映画ライター・福本ジローによる、ハリウッドの大作から日本映画の小品までスポットを当てる新作映画専門批評サイト。

シリアスマン

otello2011-03-02

シリアスマン A SERIOUS MAN

ポイント ★★★
監督 ジョエル・コーエン/イーサン・コーエン
出演 マイケル・スタールバーグ/リチャード・カインド/アダム・アーキン
ナンバー 53
批評 ネタばれ注意! 結末に触れています


身の回りに起きたことをあるがままに受け入れる。人生に意義や目的を求めたり、よき人であろうとする努力など、運命という大きな力の前では無力、ならば人はなすすべもなくその流れに従わなければならないのか。職場でも自宅でも次々と理不尽で不運なトラブルに巻き込まれる主人公が、なぜこんな目ばかりに会うのかと神に問い掛けるが、神は決して応えようとしない。物語は真面目な小市民風の男が体験する不幸の数々を描きつつ、人間はどのように生きていくべきかを問う。

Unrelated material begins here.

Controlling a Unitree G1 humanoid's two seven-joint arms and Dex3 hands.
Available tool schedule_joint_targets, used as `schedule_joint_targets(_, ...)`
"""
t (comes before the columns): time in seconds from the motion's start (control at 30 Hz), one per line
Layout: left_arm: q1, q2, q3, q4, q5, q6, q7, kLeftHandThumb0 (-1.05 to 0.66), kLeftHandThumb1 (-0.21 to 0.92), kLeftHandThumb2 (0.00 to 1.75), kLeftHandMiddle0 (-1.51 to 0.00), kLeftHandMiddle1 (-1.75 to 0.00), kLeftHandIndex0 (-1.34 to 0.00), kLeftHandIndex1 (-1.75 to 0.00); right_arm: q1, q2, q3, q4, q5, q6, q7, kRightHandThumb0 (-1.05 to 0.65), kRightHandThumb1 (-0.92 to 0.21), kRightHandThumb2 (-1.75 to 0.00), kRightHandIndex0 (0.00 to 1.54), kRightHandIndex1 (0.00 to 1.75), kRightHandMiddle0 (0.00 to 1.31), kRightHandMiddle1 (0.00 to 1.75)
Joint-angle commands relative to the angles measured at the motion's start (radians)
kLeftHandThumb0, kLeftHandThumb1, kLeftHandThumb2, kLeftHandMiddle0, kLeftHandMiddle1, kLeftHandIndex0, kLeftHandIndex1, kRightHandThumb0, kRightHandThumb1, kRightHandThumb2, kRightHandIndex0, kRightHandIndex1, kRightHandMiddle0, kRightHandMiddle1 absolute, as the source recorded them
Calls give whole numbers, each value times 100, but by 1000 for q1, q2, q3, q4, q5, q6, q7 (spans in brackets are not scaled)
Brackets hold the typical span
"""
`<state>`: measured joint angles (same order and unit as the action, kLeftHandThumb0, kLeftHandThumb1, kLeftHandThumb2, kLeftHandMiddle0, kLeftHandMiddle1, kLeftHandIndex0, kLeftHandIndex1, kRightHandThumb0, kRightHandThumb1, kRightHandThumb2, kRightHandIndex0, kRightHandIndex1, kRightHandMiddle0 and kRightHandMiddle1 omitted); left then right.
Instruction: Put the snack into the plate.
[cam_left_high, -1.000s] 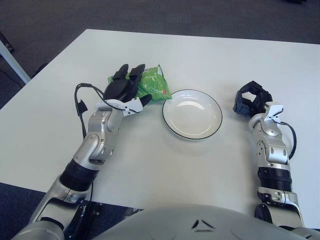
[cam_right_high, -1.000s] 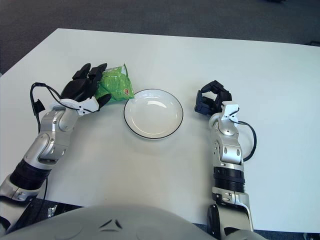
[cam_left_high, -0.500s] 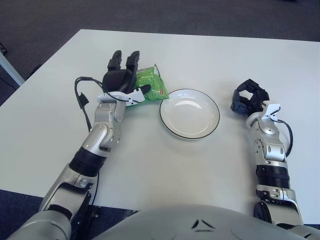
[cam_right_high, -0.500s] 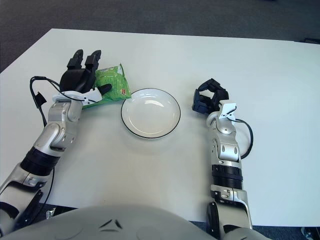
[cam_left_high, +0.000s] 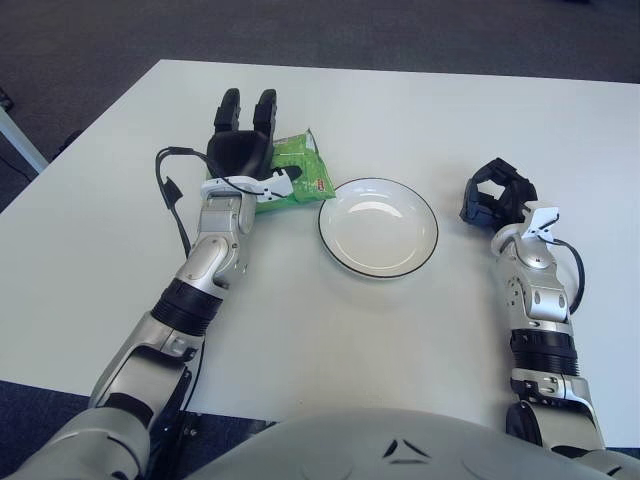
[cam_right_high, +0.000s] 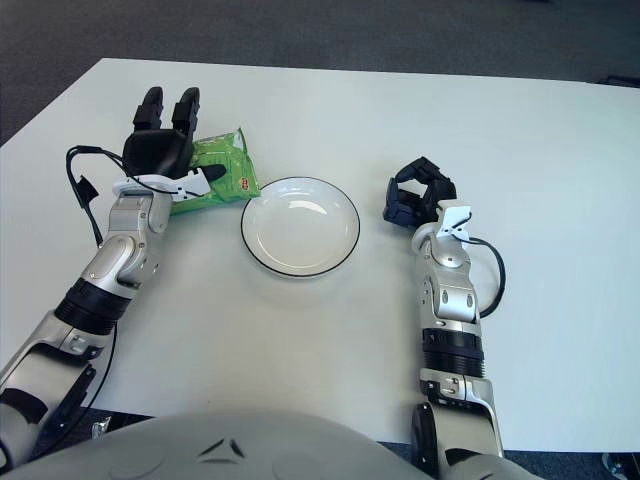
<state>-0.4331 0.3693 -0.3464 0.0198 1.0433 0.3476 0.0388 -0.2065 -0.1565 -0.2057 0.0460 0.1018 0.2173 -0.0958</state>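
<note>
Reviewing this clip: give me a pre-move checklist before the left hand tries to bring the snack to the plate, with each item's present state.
1. Left hand at the green snack packet: ok, it sits over the packet's left part.
2. Packet firmly grasped: not ok, the fingers point straight out beyond it.
3. Packet off the table: cannot tell.
4. Plate free of items: ok.
5. Path from packet to plate: ok, they lie side by side.
6. Right hand out of the way: ok, right of the plate, fingers curled.

— Any writing you can read here?
— Only on the green snack (cam_left_high: 300, 172) packet: a small red label near its plate-side edge, the letters too small to make out.
— Anything on the plate (cam_left_high: 378, 227)?
— No, it carries no print or mark.
</note>
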Motion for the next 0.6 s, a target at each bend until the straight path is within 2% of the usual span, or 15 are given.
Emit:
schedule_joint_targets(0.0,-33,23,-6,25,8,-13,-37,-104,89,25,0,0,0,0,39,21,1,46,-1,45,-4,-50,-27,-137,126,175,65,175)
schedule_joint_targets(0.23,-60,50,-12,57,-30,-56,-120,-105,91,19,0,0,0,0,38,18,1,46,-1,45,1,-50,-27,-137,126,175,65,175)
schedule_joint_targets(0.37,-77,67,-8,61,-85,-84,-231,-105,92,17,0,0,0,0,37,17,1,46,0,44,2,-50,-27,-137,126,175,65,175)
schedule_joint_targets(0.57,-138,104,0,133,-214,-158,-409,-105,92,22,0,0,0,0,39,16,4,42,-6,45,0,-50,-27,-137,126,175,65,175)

ヘブライ学校の教師・ラリーは落第した学生から賄賂を渡され、買った覚えのないレコードの代金を請求され、さらに家に帰ると隣人が境界線を侵し、妻から別れ話を突き付けられた上に家から追い出され、交通事故にまで会う。


ラリーはユダヤ教の敬虔な信者なのだろう、自らの苦悩を和らげるべくラビを訪ねるが、抽象的な禅問答に終始し納得できる回答は得られない。特に2番目のラビが話す歯医者のエピソードは、寓意に満ちていてる上に予想もしない展開に期待が膨らむ。だが結局なんの教訓にもなっておらず、恐ろしいほどの消化不良感が残る。しかしそれは、オチは自分の頭で考え導き出せというアドバイス。つまりは己の未来を過去の出来事になぞらえるのではなく、己の意志で切り開いていかせるための暗示なのだ。


◆以下 結末に触れています◆


やがてラリーは弁護士からの高額な請求書を見て、学生からの賄賂を懐にいれてしまう。また、彼の息子・ダニーはマリファナに手を染めている。彼らの街に襲い掛かる巨大竜巻は、そんな不正に手を染めたラリー親子に対する神の怒りなのか、それとも小さな悪事などすべて洗い流してくれるラッキーなリセットボタンなのか。もちろんコーエン兄弟は明確な答えを示したりせず、ただ、判断を見る者に委ねる。その上で、“だから何なのだ”と思わせるラリーに降りかかる災難を通じて、観客は価値観を試される。冒頭の悪霊の挿話を含めて、誰かについ話したくなるような作品だった。まあ、「それでどうなったの」と突っ込まれるのは確かだが……。